Task to complete>
Nothing but the text belongs in the answer: the listing below, copied exactly, without pictures.

Source material>
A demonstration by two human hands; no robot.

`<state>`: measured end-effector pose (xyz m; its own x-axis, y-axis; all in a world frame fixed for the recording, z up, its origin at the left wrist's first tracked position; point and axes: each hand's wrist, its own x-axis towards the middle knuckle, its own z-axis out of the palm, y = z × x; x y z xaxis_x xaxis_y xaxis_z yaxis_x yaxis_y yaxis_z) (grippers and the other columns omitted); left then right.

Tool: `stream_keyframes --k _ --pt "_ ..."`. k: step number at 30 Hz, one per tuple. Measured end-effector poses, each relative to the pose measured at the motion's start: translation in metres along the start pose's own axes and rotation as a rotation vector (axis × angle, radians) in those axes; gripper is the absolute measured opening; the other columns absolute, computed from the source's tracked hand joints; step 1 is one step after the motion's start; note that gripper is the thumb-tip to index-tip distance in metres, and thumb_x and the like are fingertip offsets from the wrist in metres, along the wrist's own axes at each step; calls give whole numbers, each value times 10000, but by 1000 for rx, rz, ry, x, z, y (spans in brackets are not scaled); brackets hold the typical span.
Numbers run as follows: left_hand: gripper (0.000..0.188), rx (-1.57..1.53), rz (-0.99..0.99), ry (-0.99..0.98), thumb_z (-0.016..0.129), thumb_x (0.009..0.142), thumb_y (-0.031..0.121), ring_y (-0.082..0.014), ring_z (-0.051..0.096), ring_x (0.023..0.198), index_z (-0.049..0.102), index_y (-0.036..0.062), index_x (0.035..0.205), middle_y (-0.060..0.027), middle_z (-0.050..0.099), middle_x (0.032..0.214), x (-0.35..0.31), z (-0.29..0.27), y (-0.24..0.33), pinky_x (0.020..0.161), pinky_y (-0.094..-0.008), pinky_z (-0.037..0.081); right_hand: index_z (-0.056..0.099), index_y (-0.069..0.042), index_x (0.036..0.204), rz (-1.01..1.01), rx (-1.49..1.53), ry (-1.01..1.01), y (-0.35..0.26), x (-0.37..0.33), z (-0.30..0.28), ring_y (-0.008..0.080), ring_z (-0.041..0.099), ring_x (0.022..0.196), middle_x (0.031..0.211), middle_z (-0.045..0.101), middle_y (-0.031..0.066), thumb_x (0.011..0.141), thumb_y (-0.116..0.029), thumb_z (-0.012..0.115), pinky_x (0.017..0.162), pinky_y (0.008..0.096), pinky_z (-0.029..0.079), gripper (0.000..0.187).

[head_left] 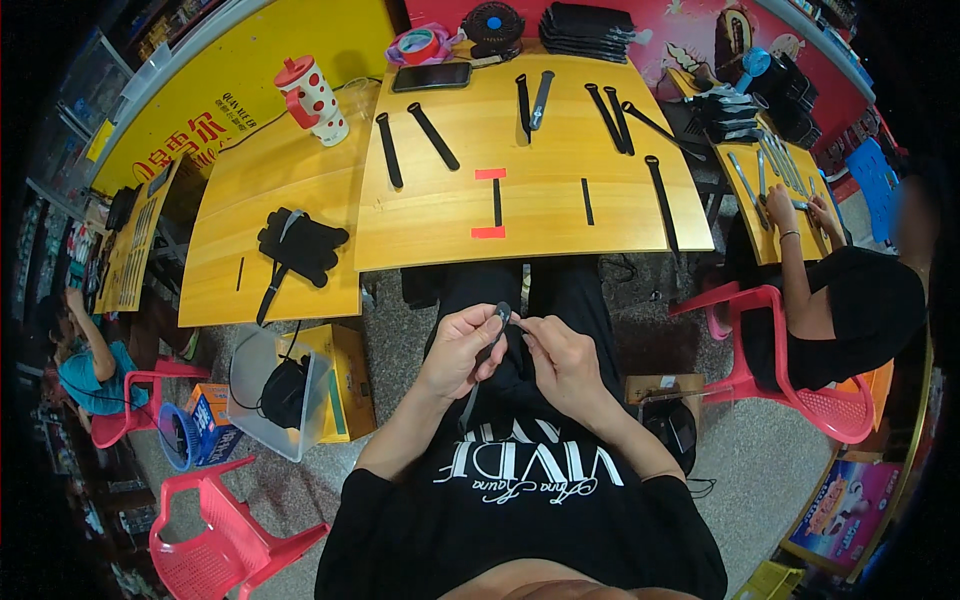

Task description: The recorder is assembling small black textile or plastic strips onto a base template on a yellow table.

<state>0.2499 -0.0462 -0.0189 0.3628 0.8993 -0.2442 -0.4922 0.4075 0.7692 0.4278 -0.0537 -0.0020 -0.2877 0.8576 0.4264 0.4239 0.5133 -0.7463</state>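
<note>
Over my lap, my left hand (465, 345) is closed round a black strap (503, 312) with a rounded end; its tail hangs down below the fingers. My right hand (562, 360) pinches close to that same end, fingertips almost meeting the left ones. What lies between the right fingertips is too small to make out. On the table (420, 225) in front lie several similar black straps (433, 136), plus a grey one (542, 100). A short black strip (497, 203) runs between two red tape marks (489, 233), and another short strip (588, 202) lies to its right.
A black glove bundle (300, 248) and a spotted tumbler (312, 100) stand on the left table part. A phone (431, 77), fan (492, 28) and black stack (588, 30) sit at the back. A co-worker (840, 300) works at right; a plastic bin (265, 395) is left of me.
</note>
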Motion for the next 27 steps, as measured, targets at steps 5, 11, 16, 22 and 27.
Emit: stream_keyframes --k 5,11,16,22,27 --pt "205 56 1 17 493 1006 180 -55 423 401 607 16 1053 -32 557 607 0 1 1 385 -169 345 608 4 1048 17 -20 -20 1 0 0 367 621 682 828 593 176 818 46 580 559 407 496 236" --pt "202 34 -7 1 493 1005 178 -56 425 402 609 19 1052 -30 557 608 1 -1 -1 385 -167 343 606 11 1028 -12 -54 -11 2 -1 -1 367 613 666 819 579 170 811 40 581 553 414 490 221" --pt "201 11 -19 -5 495 1004 179 -54 429 403 608 21 1056 -24 559 607 0 0 -1 385 -164 342 604 17 1015 -10 -77 -17 0 -2 -2 366 610 660 807 575 168 809 42 574 550 413 488 209" --pt "198 23 -13 -10 497 1003 178 -53 428 401 611 24 1050 -23 560 602 0 -1 0 381 -163 339 606 17 1009 -20 -114 -28 -1 -1 -3 357 608 650 790 565 164 808 38 576 547 407 488 204" --pt "186 2 -21 -7 485 1003 135 -49 418 397 622 11 1020 -24 565 606 -1 -1 -2 383 -164 323 605 30 992 -43 -175 -14 -1 -2 -2 337 615 652 784 563 156 802 25 593 553 393 497 191"
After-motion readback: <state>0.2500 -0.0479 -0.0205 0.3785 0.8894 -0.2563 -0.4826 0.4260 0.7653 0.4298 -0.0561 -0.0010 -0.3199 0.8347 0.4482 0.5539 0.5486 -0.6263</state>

Answer to the exercise>
A demonstration by two human hands; no robot.

`<state>`: measured end-effector pose (xyz m; its own x-axis, y-axis; all in a world frame fixed for the recording, z up, its origin at the left wrist's first tracked position; point and axes: each hand's wrist, its own x-axis towards the middle knuckle, its own z-axis out of the palm, y = z × x; x y z xaxis_x xaxis_y xaxis_z yaxis_x yaxis_y yaxis_z) (grippers and the other columns omitted); left then right.

Tool: `stream_keyframes --k _ --pt "_ ..."`. k: step number at 30 Hz, one per tuple. Measured end-effector poses, each relative to the pose measured at the motion's start: translation in metres along the start pose's own axes and rotation as a rotation vector (axis × angle, radians) in those axes; gripper is the absolute measured opening; the other columns absolute, computed from the source's tracked hand joints; step 1 is one step after the motion's start; note that gripper is the thumb-tip to index-tip distance in metres, and thumb_x and the like are fingertip offsets from the wrist in metres, along the wrist's own axes at each step; calls give whole numbers, each value times 10000, but by 1000 for rx, rz, ry, x, z, y (spans in brackets are not scaled); brackets hold the typical span.
Numbers run as follows: left_hand: gripper (0.000..0.188), rx (-1.57..1.53), rz (-0.99..0.99), ry (-0.99..0.98), thumb_z (-0.016..0.129), thumb_x (0.009..0.142), thumb_y (-0.031..0.121), ring_y (-0.082..0.014), ring_z (-0.051..0.096), ring_x (0.023..0.198), index_z (-0.049..0.102), index_y (-0.036..0.062), index_x (0.035..0.205), middle_y (-0.060..0.027), middle_z (-0.050..0.099), middle_x (0.032..0.214), x (-0.35..0.31), z (-0.29..0.27), y (-0.24..0.33), pinky_x (0.020..0.161), pinky_y (-0.094..-0.008), pinky_z (-0.037..0.081); right_hand: index_z (-0.056..0.099), index_y (-0.069..0.042), index_x (0.036..0.204), rz (-1.01..1.01), rx (-1.49..1.53), ry (-1.01..1.01), y (-0.35..0.26), x (-0.37..0.33), z (-0.30..0.28), ring_y (-0.008..0.080), ring_z (-0.041..0.099), ring_x (0.022..0.196), middle_x (0.031..0.211), middle_z (-0.045..0.101), middle_y (-0.031..0.066), thumb_x (0.011..0.141), thumb_y (-0.116..0.029), thumb_z (-0.012..0.115), pinky_x (0.017..0.162), pinky_y (0.008..0.096), pinky_z (-0.029..0.079), gripper (0.000..0.187).

[head_left] 

Task description: The recorder is assembling small black textile or plastic strips onto a base template on a yellow table.

<state>0.2499 -0.0462 -0.0189 0.3628 0.8993 -0.2442 -0.4922 0.4075 0.7692 0.4278 -0.0537 -0.0020 -0.2877 0.8576 0.4264 0.4239 0.5133 -0.7463</state>
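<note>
Over my lap, my left hand (465, 345) is closed round a black strap (503, 312) with a rounded end; its tail hangs down below the fingers. My right hand (562, 360) pinches close to that same end, fingertips almost meeting the left ones. What lies between the right fingertips is too small to make out. On the table (420, 225) in front lie several similar black straps (433, 136), plus a grey one (542, 100). A short black strip (497, 203) runs between two red tape marks (489, 233), and another short strip (588, 202) lies to its right.
A black glove bundle (300, 248) and a spotted tumbler (312, 100) stand on the left table part. A phone (431, 77), fan (492, 28) and black stack (588, 30) sit at the back. A co-worker (840, 300) works at right; a plastic bin (265, 395) is left of me.
</note>
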Motion for the next 27 steps, as measured, targets at steps 5, 11, 16, 22 and 27.
Emit: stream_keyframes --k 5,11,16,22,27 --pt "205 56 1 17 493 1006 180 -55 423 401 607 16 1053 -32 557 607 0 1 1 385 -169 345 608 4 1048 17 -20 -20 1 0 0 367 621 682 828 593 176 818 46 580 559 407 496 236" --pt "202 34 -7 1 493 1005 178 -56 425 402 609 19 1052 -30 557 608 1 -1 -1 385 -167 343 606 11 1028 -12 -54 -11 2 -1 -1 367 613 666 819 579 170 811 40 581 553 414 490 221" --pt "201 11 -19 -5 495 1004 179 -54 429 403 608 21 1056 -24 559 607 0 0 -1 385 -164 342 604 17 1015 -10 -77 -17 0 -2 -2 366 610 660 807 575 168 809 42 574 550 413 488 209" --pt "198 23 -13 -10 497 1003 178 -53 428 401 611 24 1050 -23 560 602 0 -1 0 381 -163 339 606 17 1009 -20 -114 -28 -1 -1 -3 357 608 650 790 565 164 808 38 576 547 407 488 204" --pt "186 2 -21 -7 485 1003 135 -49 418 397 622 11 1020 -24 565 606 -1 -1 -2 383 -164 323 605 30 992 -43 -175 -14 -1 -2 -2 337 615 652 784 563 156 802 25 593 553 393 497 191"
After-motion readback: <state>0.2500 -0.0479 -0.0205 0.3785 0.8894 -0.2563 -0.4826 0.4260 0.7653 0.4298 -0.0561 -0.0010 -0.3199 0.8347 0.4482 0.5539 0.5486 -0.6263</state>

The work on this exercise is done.